:: Aim of the exercise ::
With the first line as the start and the line containing "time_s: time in" as the end, write out every line of the records exactly.

:::

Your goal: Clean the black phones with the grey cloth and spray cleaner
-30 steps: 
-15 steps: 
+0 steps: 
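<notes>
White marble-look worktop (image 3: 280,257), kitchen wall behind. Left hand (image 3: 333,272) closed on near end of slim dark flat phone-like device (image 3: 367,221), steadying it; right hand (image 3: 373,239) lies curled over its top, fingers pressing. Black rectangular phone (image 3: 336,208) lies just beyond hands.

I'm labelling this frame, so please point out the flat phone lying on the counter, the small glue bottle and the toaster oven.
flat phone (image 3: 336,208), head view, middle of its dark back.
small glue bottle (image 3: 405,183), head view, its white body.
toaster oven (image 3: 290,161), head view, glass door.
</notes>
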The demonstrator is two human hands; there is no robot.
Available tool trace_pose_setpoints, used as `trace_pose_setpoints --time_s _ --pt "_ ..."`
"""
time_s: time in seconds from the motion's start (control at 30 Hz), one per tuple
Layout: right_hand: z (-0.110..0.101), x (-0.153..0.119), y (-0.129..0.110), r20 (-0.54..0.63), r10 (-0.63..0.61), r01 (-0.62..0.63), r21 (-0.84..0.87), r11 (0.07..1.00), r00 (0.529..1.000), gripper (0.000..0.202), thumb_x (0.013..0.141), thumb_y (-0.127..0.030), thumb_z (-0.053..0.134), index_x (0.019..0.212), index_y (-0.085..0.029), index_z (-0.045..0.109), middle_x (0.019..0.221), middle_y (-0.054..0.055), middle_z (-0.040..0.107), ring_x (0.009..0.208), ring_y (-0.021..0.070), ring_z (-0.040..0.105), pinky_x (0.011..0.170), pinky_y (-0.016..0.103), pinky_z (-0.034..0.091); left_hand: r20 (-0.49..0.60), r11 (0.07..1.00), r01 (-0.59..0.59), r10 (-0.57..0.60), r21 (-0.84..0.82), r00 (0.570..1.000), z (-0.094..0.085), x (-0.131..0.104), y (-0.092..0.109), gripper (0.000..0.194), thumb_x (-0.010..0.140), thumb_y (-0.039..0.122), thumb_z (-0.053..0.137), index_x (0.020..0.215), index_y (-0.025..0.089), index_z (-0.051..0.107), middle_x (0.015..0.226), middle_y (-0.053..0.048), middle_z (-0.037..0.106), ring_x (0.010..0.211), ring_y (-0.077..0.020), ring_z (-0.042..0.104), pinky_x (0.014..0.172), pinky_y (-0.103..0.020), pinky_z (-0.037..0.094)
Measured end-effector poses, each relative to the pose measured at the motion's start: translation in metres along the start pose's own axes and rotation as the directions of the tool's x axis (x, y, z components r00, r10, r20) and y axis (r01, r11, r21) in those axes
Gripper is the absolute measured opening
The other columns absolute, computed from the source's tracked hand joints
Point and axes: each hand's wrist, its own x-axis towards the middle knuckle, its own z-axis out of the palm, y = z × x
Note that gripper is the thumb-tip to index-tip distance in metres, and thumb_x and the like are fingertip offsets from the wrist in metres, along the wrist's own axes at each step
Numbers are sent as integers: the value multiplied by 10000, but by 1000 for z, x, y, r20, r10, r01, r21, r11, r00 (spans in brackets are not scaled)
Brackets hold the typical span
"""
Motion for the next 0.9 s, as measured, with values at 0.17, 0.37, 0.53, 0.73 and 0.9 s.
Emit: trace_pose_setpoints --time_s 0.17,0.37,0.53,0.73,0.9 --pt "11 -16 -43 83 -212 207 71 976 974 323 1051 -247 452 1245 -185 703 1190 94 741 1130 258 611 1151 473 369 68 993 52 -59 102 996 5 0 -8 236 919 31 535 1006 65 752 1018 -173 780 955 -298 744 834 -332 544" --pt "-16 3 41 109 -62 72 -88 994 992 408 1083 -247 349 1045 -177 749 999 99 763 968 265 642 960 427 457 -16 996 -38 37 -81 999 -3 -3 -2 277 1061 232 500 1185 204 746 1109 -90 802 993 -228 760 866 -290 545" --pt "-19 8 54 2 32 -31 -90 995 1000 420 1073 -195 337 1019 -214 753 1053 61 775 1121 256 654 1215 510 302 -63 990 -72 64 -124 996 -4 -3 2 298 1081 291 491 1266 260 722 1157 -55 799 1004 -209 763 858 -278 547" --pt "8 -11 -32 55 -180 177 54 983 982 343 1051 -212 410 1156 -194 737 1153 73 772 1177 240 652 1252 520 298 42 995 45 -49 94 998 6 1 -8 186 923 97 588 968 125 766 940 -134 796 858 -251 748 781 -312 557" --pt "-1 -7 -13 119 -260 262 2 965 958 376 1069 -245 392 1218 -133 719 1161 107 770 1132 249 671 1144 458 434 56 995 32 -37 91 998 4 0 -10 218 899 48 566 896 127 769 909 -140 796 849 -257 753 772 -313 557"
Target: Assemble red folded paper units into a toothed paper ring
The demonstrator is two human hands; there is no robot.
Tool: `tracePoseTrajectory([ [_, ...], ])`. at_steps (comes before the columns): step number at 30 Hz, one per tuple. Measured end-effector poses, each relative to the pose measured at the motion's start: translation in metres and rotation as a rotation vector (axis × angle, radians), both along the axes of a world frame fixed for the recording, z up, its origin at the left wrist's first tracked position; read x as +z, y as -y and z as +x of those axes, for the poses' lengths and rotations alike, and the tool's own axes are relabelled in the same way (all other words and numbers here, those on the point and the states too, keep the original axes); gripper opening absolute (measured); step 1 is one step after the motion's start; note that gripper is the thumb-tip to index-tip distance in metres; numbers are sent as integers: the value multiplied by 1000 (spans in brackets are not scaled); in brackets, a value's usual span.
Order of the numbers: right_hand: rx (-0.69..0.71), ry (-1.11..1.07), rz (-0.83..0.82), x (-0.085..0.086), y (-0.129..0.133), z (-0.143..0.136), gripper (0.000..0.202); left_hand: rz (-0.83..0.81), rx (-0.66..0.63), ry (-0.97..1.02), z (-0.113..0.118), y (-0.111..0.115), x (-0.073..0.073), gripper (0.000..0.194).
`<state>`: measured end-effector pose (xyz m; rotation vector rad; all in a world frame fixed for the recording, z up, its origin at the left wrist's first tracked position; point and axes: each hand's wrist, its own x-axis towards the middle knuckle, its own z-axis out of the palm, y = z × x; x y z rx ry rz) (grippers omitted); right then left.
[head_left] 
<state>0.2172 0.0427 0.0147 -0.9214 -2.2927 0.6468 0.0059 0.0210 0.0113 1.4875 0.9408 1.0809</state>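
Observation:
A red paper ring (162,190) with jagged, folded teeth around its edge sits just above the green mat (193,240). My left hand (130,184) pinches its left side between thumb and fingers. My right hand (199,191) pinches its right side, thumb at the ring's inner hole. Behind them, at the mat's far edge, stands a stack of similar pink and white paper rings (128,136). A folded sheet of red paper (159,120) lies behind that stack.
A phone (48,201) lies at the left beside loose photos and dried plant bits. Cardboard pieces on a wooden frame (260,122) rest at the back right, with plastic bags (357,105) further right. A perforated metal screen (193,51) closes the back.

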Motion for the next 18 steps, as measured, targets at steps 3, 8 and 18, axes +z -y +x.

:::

:: Solved exercise ::
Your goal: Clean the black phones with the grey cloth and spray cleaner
-30 steps: 
-15 steps: 
+0 steps: 
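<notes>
White marble-look worktop (image 3: 280,257), kitchen wall behind. Left hand (image 3: 333,272) closed on near end of slim dark flat phone-like device (image 3: 367,221), steadying it; right hand (image 3: 373,239) lies curled over its top, fingers pressing. Black rectangular phone (image 3: 336,208) lies just beyond hands.

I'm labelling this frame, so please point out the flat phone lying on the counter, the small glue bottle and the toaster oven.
flat phone (image 3: 336,208), head view, middle of its dark back.
small glue bottle (image 3: 405,183), head view, its white body.
toaster oven (image 3: 290,161), head view, glass door.
</notes>
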The demonstrator is two human hands; there is no robot.
Available tool trace_pose_setpoints, used as `trace_pose_setpoints --time_s _ --pt "_ ..."`
"""
time_s: time in seconds from the motion's start (control at 30 Hz), one per tuple

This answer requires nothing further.